Silent errors, vulnerabilities, or crashes upon unvalidated inputs are considered bugs
is it really a bug if it comes with a huge disclaimer in the docs?
I am not defending specifically the existence of --checkbounds=no ; I don’t know enough about the implementation details to have a strong opinion. But in more general terms a tool that takes compiled code and excises everything that looks like a boundscheck seems like a pretty reasonable desire.
You can argue that it isn’t, but again, it’s irrelevant to my preference for --checkbounds=no.
As mentioned, the --checkbounds flag affecting other compiler optimizations is the problem. I don’t know why --checkbounds=no must obstruct constant folding, and this could be LLVM behavior that Julia can’t do much about. Consider the flip side, assuming inbounds access also opens up compiler optimizations like SIMD. Retroactively removing boundschecking from compiled code doesn’t add those optimizations, so we’d have to truly recompile anyway.

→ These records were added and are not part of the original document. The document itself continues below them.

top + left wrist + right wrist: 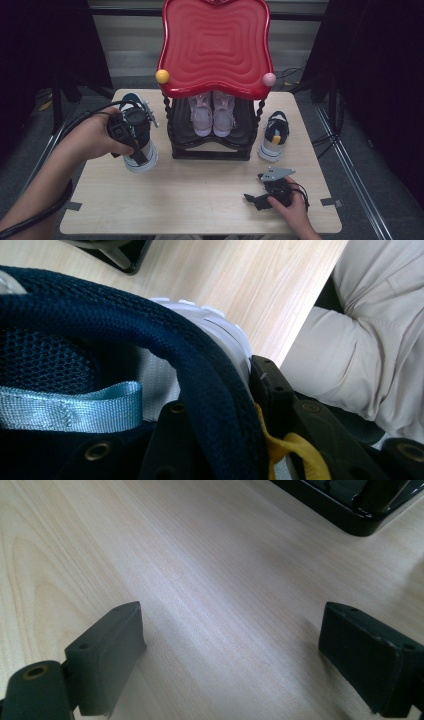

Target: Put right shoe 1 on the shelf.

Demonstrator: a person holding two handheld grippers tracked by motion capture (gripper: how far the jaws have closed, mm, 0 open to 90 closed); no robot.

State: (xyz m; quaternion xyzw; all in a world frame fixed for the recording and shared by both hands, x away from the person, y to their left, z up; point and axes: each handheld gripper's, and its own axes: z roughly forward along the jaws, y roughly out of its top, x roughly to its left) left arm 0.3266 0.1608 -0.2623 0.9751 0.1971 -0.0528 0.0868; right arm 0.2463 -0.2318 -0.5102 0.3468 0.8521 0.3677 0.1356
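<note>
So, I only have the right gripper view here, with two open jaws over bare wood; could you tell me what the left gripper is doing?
Observer: The left gripper is clamped on the collar of a navy and white shoe, one jaw inside, one outside.
Operator: Thank you. Is its partner shoe on the table?
Observer: Yes, the matching shoe stands to the right of the black shoe rack.
Operator: Is that rack holding anything?
Observer: A pair of pink shoes sits on its lower shelf, under the red top tray.
</note>
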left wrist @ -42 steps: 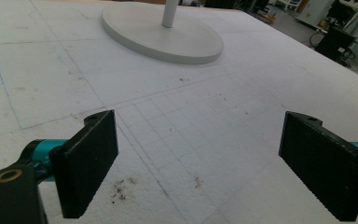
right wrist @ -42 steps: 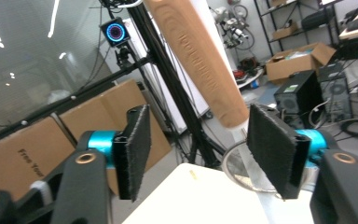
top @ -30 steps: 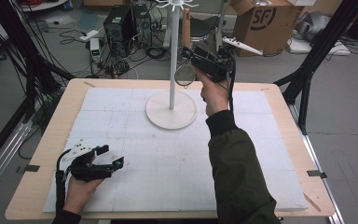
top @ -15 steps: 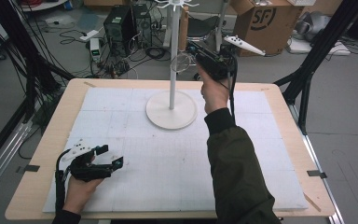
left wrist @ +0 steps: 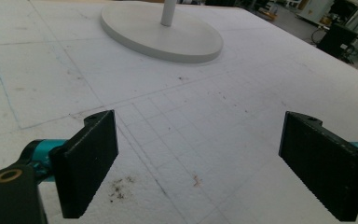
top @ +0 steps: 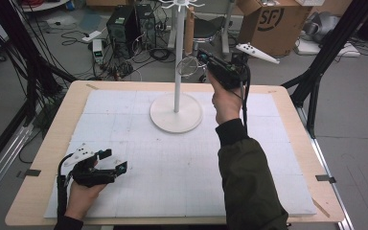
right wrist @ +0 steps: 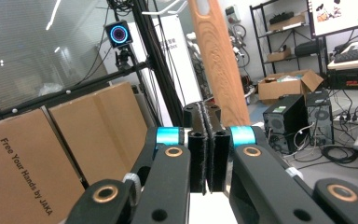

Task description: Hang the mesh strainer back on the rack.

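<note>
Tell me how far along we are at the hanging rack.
Done, apparently: a wooden paddle hangs by the white rack. In hand: the right gripper is raised beside the pole with its jaws shut, and a round wire-rimmed piece is at its tip. I cannot tell whether it is gripped. Left: that piece is not yet on a hook. The left gripper rests open on the mat.

Cardboard box beyond the counter: "SF" logo. Brown cardboard panel: printed "Free Your Hands by JAKA".
</note>
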Demonstrator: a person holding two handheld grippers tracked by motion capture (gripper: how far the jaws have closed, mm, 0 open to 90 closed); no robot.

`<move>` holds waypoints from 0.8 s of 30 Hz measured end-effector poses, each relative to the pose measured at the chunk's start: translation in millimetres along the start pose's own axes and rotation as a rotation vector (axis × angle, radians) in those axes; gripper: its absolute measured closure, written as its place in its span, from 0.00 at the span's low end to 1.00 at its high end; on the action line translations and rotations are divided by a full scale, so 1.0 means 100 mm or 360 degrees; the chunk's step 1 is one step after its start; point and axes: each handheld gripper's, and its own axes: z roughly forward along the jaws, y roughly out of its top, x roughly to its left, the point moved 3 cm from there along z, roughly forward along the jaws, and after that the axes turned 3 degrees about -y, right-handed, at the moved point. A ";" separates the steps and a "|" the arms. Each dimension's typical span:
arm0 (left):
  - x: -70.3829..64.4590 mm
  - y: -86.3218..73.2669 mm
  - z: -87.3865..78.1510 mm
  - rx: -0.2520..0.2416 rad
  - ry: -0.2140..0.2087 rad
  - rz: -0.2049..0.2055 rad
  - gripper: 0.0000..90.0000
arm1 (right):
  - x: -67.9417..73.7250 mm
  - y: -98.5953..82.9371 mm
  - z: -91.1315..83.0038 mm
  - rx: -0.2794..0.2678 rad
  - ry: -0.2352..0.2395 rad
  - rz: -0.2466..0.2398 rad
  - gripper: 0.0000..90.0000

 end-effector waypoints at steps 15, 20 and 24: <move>-0.04 0.01 0.02 0.0010 -0.0004 0.0021 0.14 | -0.14 -0.21 -0.39 0.0060 -0.0030 -0.0030 0.65; -0.05 0.01 0.02 0.0008 -0.0004 0.0029 0.14 | -0.15 -0.26 -0.47 0.0101 -0.0060 -0.0029 0.45; -0.05 0.01 0.01 0.0000 -0.0006 0.0024 0.14 | -0.14 -0.30 -0.55 0.0110 -0.0046 -0.0021 0.38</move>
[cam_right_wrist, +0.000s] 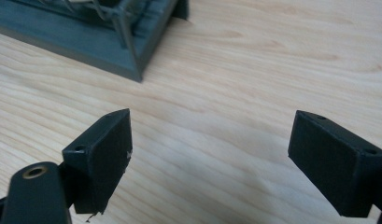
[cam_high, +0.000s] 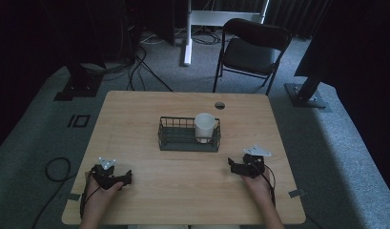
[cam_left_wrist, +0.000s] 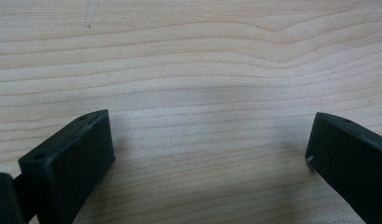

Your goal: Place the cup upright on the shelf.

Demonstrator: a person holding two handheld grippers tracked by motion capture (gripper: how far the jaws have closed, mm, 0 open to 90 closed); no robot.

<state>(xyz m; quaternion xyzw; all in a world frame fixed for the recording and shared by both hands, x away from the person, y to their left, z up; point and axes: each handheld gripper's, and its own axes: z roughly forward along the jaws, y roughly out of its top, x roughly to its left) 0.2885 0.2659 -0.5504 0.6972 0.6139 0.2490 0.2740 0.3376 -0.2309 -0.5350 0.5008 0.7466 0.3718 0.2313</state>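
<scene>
A white cup stands upright in the right end of a dark wire basket at the middle of the wooden table. My left gripper rests low at the front left of the table, held by a hand, and its jaws stand wide apart over bare wood. My right gripper sits at the front right, just below the basket's right corner, also open with nothing between its jaws. The basket's base corner lies a short way ahead of the right gripper.
A round cable hole sits near the table's far edge. Behind the table stand a black folding chair, a white stand leg and dark frame posts. Cables trail on the grey carpet at the left.
</scene>
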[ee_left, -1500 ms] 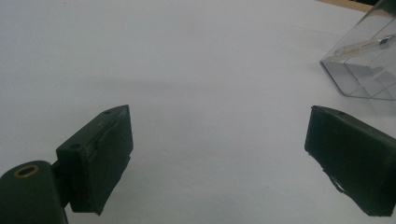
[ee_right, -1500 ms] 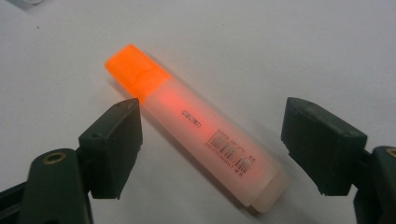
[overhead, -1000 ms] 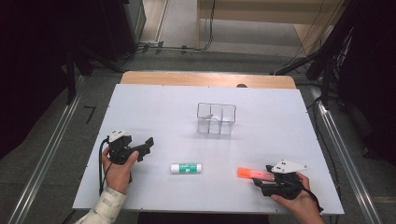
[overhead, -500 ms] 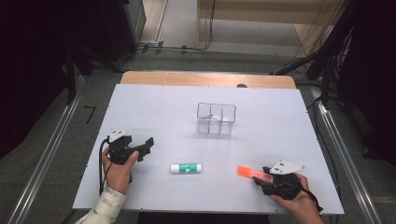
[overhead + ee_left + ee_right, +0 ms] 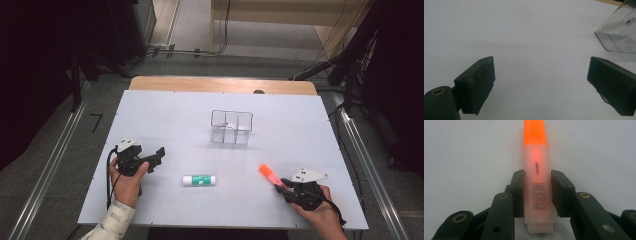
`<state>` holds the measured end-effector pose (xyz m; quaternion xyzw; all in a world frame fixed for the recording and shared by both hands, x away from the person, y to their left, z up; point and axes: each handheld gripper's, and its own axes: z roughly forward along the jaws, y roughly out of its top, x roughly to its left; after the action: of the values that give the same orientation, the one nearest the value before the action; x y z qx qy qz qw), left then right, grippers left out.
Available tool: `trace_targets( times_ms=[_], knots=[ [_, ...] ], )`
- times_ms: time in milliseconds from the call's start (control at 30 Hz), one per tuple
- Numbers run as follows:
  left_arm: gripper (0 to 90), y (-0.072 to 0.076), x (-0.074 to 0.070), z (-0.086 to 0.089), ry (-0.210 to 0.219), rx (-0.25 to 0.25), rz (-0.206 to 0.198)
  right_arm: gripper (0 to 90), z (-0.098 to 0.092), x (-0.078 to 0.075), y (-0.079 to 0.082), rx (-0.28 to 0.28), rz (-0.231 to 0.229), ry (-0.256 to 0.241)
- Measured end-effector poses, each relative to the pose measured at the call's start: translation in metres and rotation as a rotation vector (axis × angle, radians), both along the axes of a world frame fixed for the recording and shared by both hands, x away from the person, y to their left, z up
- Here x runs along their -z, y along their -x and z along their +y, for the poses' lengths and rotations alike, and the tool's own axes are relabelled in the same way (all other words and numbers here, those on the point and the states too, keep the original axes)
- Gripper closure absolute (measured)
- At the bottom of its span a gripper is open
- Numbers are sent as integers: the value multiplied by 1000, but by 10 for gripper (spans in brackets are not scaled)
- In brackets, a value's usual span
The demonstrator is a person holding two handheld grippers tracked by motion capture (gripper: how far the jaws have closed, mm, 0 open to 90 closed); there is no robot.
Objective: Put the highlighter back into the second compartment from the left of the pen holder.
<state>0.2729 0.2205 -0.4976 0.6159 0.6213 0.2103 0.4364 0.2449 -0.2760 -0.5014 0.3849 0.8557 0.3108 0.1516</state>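
Right gripper (image 5: 537, 192) clamps the orange highlighter (image 5: 535, 170), grasp apparently done; next likely lifting toward the clear organizer (image 5: 231, 127); left gripper (image 5: 540, 82) gapes empty.

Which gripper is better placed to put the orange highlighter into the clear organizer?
Right. The right gripper is shut on the orange highlighter; the left gripper is open, nearer the clear plastic organizer.

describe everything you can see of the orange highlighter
The orange highlighter is a stubby marker with a bright orange cap and a translucent, frosted plastic-looking barrel that glows orange. The barrel carries small printed lettering and a barcode, and ends in a pale flat butt. It lies along the line of the right gripper, whose two black jaws press its barrel near the rear end, cap pointing away. In the high view it sits at the white table's near right.
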Motion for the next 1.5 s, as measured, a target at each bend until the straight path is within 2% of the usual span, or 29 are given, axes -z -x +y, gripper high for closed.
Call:
trace_targets(
  times_ms=[233, 333, 433, 533, 1000, 1067, 1133, 1267, 1500],
  knots=[
    [80, 0, 0, 0, 1, 1, 0, 646, 1, -1, -1, 1, 4, 5],
    [80, 0, 0, 0, 3, -1, -1, 647, 0, -2, -1, 22, -5, 4],
    [81, 0, 0, 0, 3, 0, -2, 647, -4, -3, -5, 38, 5, -26],
    [81, 0, -1, -1, 2, -1, -2, 647, -4, -5, -5, 41, -6, -44],
    [83, 0, -1, -5, -6, 17, 0, 647, -4, -14, -6, 42, -38, -85],
    [84, 0, -2, -7, -20, 21, -7, 646, -3, -15, -6, 38, -42, -89],
    [90, 1, -5, -10, -55, 22, -25, 647, -1, -15, -7, 34, -41, -91],
    [164, 3, -9, -17, -75, 35, -44, 646, 5, -18, -10, 19, -52, -98],
    [377, 4, -13, -29, -96, 93, -54, 647, 19, -23, -16, -8, -66, -113]
  ],
)
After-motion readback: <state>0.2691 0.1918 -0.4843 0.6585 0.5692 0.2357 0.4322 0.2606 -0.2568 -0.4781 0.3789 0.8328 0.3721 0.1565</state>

That’s probably an acceptable compromise - it would be for me. I’m OK with assuming that external packages (e.g. LinearAlgebra, etc.) would optimise appropriately and use @inbounds themselves when it is likely to improve performance. Being able to @inbounds all the code in my own project is what I want. [If it was possible to use @inbounds on an entire module, and a package can, at the moment, only be used with best performance with --check-bounds=no, then that package should @inbounds itself, and warn users to test with --check-bounds=yes. I guess that would be an unusual case though.]
This is true, but dealing with the fact that there would be undefined behaviour for an out-of-bounds array access is a very well-established and accepted part of working in HPC. We are all limited by the compute-time budget we have on whatever HPC cluster(s) we are using, so will spend the time to check correctness of indexing and verify inputs sufficiently to avoid out-of-bounds accesses during development and testing, before deploying the large simulations that provide scientific output. It’s for those large simulations where paying the cost of bounds-checking is not worth it, and so it is worth doing the work up front to not need bounds-checking.